PROBLEM DETAILS:
Up to and including the line with "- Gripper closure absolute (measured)", restate the records below word for word, beginning with their first line.

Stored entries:
↓↓↓

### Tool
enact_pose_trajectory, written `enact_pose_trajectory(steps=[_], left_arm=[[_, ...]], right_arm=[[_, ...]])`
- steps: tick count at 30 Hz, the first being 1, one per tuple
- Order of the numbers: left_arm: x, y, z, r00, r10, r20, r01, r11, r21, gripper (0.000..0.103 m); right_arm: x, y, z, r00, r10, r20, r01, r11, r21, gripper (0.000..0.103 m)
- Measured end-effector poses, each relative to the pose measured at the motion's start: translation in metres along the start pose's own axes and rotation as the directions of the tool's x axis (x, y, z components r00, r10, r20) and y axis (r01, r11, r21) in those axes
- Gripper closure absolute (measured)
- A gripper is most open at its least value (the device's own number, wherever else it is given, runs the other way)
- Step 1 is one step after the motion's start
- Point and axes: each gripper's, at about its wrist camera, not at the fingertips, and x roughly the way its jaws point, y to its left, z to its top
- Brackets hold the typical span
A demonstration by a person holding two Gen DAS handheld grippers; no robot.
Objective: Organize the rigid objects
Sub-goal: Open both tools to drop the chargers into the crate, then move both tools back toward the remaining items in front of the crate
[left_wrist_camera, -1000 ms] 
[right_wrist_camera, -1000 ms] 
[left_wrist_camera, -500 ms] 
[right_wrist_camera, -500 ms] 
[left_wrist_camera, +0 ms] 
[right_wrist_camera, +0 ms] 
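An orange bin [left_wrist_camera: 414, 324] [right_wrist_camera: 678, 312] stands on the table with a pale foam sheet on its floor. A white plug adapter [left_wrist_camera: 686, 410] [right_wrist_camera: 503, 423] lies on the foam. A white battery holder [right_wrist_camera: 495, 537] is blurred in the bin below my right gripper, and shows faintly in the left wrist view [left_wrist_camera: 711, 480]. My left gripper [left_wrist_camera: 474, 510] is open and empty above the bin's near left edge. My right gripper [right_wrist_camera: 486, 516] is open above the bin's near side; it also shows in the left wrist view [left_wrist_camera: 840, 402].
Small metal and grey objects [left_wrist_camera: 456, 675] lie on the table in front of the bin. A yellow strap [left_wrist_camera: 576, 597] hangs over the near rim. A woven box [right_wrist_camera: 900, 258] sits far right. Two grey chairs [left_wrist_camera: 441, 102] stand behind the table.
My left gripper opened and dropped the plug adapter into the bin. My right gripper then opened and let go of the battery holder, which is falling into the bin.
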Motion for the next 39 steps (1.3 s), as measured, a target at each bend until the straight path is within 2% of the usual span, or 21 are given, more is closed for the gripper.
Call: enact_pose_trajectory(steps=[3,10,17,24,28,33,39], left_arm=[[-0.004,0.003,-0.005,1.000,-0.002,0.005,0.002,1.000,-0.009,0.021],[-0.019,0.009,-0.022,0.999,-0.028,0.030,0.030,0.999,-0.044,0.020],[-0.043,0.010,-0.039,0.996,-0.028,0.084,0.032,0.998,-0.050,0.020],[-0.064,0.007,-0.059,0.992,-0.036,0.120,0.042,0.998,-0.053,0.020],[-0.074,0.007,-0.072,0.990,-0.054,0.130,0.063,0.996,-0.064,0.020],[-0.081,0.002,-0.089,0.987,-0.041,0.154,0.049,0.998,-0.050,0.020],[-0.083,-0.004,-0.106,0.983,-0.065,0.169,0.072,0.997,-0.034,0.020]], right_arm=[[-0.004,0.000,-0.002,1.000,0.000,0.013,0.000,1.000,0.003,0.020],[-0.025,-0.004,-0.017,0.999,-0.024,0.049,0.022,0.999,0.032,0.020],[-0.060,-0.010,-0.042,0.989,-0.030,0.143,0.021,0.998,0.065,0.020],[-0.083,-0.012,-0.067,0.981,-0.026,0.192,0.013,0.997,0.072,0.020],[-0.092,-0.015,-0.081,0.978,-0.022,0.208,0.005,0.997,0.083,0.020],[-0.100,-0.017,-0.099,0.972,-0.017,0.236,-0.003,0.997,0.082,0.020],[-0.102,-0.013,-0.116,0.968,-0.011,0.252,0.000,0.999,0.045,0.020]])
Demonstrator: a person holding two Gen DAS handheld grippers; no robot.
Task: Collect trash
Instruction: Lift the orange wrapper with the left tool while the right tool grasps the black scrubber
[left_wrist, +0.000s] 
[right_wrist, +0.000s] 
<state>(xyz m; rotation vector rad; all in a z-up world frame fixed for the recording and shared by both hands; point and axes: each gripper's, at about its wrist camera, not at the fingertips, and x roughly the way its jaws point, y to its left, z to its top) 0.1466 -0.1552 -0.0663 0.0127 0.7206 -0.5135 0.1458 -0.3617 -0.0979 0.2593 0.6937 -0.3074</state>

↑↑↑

PROBLEM SOLUTION:
### Tool
enact_pose_trajectory, written `enact_pose_trajectory(steps=[_], left_arm=[[_, ...]], right_arm=[[_, ...]])`
- steps: tick count at 30 Hz, the first being 1, one per tuple
- Order of the numbers: left_arm: x, y, z, r00, r10, r20, r01, r11, r21, gripper (0.000..0.103 m); right_arm: x, y, z, r00, r10, r20, r01, r11, r21, gripper (0.000..0.103 m)
- Measured end-effector poses, each relative to the pose measured at the motion's start: translation in metres along the start pose's own axes and rotation as the directions of the tool's x axis (x, y, z components r00, r10, r20) and y axis (r01, r11, r21) in those axes
- Gripper closure absolute (measured)

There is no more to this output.